In Madhyamaka the Two Truths are two epistemological truths: two different ways to look at reality, a relative truth and an ultimate truth. The Prajnaparamita-sutras and Madhyamaka emphasized the non-duality of form and emptiness: form is emptiness, emptiness is form, as the heart sutra says. The ultimate truth in Madhyamaka is the truth that everything is empty (Sunyata), that which is an underlying unchanging essence. Sunyata itself is also "empty," 'the emptiness of emptiness', which means that Sunyata itself does not constitute a higher or ultimate "essence" or "reality." (Note: See also Susan Kahn, The Two Truths of Buddhism and The Emptiness of Emptiness)

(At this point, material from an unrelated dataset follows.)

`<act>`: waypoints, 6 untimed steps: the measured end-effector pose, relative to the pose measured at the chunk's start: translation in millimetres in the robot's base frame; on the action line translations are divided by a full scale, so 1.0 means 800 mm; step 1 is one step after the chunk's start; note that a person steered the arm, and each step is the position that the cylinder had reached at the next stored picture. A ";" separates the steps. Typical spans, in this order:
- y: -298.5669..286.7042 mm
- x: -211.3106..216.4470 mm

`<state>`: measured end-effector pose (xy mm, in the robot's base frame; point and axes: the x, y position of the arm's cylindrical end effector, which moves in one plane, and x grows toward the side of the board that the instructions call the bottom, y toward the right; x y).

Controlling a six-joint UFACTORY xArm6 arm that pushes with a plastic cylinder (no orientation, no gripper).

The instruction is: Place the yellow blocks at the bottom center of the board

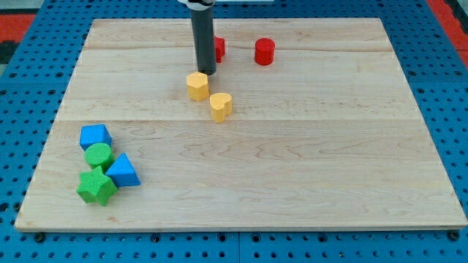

Based on their understanding of the Mahayana Mahaparinirvana Sutra the Chinese supposed that the teaching of the Buddha-nature was, as stated by that sutra, the final Buddhist teaching, and that there is an essential truth above Sunyata and the Two Truths. The idea that ultimate reality is present within the daily world of relative reality melded well with Chinese culture, which emphasized the mundane world and society. But this does not tell how the absolute is present in the relative world:

To deny the duality of samsara and nirvana, as the Perfection of Wisdom does, or to demonstrate logically the error of dichotomizing conceptualization, as Nagarjuna does, is not to address the question of the relationship between samsara and nirvana -or, in more philosophical terms, between phenomenal and ultimate reality [...] What, then, is the relationship between these two realms?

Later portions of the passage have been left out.